* **Exercise prompt**: In the records below, find the line that contains "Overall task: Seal" and the line that contains "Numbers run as". Set down exactly those lines and every line between them, and nothing more.

* **Record extracts**:
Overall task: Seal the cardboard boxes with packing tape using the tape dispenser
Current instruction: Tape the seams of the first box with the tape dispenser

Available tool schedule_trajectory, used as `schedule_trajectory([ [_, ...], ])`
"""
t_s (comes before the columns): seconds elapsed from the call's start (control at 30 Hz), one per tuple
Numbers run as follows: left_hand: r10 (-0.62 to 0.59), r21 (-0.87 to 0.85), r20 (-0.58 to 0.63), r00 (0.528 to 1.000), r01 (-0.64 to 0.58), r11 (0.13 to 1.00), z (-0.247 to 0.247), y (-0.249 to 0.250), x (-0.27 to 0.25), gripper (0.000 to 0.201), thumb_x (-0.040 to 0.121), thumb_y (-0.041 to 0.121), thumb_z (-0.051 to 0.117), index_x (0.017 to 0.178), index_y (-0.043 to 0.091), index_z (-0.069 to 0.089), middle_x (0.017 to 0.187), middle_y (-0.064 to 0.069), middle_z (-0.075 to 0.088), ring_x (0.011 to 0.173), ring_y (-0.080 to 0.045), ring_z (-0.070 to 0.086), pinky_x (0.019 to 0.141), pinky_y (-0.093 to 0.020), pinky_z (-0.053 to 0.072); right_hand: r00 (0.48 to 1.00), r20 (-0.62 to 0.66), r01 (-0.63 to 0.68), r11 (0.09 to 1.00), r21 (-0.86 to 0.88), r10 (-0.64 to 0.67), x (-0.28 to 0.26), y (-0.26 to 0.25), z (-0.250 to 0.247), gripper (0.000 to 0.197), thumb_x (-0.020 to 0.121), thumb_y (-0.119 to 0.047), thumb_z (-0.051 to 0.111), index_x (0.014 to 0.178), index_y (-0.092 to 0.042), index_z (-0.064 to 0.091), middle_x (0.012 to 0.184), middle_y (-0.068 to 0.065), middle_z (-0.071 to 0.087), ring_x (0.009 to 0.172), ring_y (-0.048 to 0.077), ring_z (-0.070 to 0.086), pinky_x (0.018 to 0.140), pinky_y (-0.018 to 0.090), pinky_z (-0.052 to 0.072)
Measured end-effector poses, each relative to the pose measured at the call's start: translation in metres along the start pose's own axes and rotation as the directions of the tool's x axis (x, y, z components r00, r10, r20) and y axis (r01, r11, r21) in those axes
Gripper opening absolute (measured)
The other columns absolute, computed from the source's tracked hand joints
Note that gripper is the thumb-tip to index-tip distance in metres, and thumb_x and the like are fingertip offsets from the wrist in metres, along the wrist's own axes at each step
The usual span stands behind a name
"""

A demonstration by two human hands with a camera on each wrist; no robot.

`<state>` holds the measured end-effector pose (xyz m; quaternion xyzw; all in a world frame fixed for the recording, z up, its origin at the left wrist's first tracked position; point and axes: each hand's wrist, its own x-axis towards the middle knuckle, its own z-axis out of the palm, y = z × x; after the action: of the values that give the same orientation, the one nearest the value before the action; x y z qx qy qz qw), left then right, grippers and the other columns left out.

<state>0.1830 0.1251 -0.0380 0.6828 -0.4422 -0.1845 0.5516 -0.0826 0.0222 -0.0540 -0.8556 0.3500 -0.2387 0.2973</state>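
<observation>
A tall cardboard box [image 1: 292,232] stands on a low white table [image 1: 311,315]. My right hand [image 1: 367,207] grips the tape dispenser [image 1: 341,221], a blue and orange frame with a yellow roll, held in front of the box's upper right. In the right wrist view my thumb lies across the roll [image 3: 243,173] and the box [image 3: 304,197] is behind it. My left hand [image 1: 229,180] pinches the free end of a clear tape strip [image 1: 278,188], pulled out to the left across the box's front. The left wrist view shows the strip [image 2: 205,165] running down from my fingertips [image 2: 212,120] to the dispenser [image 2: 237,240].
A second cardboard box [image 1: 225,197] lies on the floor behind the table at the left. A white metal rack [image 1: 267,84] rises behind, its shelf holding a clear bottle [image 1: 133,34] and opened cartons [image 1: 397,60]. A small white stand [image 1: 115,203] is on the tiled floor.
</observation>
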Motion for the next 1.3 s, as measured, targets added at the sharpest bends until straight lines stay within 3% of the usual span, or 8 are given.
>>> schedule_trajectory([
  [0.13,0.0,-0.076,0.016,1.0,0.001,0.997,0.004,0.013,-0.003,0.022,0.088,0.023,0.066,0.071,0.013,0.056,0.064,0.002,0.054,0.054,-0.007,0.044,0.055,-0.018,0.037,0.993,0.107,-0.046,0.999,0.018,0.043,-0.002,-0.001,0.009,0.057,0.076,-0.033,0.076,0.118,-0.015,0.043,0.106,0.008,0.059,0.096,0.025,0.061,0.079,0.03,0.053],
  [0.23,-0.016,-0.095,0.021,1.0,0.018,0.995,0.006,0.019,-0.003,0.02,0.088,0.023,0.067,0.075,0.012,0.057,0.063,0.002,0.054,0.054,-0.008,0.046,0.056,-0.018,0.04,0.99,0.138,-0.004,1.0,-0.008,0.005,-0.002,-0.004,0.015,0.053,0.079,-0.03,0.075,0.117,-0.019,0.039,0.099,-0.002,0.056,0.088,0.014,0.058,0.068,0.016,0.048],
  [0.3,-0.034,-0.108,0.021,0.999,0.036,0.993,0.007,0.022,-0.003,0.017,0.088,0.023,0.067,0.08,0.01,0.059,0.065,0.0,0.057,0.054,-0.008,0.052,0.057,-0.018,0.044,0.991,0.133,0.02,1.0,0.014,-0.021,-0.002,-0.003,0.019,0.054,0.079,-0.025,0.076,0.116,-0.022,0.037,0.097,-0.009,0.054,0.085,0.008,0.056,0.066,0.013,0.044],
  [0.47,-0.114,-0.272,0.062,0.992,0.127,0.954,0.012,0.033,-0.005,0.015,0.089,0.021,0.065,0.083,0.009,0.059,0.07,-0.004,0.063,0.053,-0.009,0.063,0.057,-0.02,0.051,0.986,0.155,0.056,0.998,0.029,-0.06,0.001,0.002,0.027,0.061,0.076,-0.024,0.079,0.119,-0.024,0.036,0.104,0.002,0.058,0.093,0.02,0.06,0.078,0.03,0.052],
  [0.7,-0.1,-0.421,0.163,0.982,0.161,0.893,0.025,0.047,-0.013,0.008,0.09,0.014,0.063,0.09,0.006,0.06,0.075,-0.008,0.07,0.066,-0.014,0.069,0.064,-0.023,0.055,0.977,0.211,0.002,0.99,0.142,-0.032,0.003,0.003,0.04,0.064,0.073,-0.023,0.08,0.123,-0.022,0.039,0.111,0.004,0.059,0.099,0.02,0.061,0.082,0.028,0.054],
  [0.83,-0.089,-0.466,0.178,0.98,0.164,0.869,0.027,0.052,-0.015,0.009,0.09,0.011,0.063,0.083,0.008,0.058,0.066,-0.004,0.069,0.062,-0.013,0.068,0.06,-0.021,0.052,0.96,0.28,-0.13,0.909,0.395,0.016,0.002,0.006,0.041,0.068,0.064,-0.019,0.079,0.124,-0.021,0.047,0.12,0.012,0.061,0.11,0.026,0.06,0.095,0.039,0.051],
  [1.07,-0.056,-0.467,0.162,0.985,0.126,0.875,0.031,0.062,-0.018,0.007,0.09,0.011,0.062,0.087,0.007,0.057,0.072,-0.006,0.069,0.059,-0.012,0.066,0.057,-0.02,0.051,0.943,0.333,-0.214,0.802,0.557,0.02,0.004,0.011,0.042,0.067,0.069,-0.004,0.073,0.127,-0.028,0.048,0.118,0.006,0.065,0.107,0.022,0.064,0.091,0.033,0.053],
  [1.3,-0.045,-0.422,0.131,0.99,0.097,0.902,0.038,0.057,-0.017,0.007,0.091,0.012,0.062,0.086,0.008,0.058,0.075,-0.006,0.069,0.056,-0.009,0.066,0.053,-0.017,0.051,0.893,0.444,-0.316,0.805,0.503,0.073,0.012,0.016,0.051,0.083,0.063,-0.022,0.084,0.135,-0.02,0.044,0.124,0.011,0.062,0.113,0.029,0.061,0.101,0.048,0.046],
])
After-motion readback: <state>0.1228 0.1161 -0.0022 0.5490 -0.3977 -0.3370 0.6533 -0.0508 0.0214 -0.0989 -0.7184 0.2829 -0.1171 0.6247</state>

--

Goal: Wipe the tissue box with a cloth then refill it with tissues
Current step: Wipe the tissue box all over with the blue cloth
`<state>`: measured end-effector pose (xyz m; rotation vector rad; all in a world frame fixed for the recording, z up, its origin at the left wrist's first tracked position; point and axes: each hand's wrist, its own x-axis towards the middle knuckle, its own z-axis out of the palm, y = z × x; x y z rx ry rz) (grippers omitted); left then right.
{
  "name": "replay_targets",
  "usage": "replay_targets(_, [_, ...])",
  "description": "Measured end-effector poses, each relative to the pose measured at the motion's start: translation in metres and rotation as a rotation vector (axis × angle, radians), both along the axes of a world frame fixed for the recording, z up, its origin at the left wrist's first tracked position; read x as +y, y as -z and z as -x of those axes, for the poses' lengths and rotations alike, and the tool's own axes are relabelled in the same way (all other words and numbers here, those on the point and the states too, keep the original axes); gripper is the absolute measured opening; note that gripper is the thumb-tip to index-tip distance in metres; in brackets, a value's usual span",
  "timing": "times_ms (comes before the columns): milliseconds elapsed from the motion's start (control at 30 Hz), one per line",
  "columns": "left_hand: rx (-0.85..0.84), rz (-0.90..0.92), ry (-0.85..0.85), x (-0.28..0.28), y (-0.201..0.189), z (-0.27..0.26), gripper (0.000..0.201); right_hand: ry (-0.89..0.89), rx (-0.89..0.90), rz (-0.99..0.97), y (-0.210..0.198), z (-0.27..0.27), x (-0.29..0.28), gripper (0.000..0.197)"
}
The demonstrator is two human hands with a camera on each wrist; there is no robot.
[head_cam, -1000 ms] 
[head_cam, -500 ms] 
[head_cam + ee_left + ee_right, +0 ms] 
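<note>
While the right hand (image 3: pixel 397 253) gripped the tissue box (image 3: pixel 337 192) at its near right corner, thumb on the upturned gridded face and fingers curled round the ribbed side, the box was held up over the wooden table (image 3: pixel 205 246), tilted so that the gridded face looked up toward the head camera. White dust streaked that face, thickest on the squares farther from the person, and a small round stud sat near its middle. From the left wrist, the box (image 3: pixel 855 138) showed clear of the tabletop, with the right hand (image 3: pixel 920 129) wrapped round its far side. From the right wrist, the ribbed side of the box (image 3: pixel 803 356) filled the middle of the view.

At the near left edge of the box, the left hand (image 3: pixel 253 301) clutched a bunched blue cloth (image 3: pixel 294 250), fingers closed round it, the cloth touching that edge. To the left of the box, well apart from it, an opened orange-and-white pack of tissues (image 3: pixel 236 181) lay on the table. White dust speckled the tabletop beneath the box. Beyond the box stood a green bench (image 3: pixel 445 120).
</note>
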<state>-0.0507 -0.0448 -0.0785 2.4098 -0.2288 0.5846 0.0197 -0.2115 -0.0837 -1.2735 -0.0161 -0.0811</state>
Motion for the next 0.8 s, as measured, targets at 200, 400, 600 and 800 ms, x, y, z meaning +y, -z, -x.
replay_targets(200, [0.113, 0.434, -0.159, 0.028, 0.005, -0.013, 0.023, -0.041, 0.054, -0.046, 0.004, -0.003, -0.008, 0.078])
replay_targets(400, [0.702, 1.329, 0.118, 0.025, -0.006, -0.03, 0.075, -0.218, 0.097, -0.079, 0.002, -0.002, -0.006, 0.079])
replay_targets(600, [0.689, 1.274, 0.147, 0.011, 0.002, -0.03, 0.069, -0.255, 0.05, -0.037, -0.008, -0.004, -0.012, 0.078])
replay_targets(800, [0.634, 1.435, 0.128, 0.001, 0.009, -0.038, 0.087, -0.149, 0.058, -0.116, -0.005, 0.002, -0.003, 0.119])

* **Final answer**:
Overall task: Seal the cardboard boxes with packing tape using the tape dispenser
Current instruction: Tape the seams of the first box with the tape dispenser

Available tool schedule_trajectory, used as `schedule_trajectory([ [_, ...], ])`
"""
t_s (comes before the columns): seconds elapsed from the call's start (control at 30 Hz), one per tuple
Numbers run as follows: left_hand: r10 (-0.62 to 0.59), r21 (-0.87 to 0.85), r20 (-0.58 to 0.63), r00 (0.528 to 1.000), r01 (-0.64 to 0.58), r11 (0.13 to 1.00), z (-0.247 to 0.247), y (-0.249 to 0.250), x (-0.27 to 0.25), gripper (0.000 to 0.201), thumb_x (-0.040 to 0.121), thumb_y (-0.041 to 0.121), thumb_z (-0.051 to 0.117), index_x (0.017 to 0.178), index_y (-0.043 to 0.091), index_z (-0.069 to 0.089), middle_x (0.017 to 0.187), middle_y (-0.064 to 0.069), middle_z (-0.075 to 0.088), ring_x (0.011 to 0.173), ring_y (-0.080 to 0.045), ring_z (-0.070 to 0.086), pinky_x (0.019 to 0.141), pinky_y (-0.093 to 0.020), pinky_z (-0.053 to 0.072); right_hand: r00 (0.48 to 1.00), r20 (-0.62 to 0.66), r01 (-0.63 to 0.68), r11 (0.09 to 1.00), r21 (-0.86 to 0.88), r10 (-0.64 to 0.67), x (-0.28 to 0.26), y (-0.26 to 0.25), z (-0.250 to 0.247), gripper (0.000 to 0.197), thumb_x (-0.020 to 0.121), thumb_y (-0.119 to 0.047), thumb_z (-0.051 to 0.111), index_x (0.014 to 0.178), index_y (-0.092 to 0.042), index_z (-0.064 to 0.091), middle_x (0.012 to 0.184), middle_y (-0.068 to 0.065), middle_z (-0.071 to 0.087), ring_x (0.009 to 0.172), ring_y (-0.048 to 0.077), ring_z (-0.070 to 0.086), pinky_x (0.018 to 0.140), pinky_y (-0.018 to 0.090), pinky_z (-0.052 to 0.072)

What was produced is the complete output.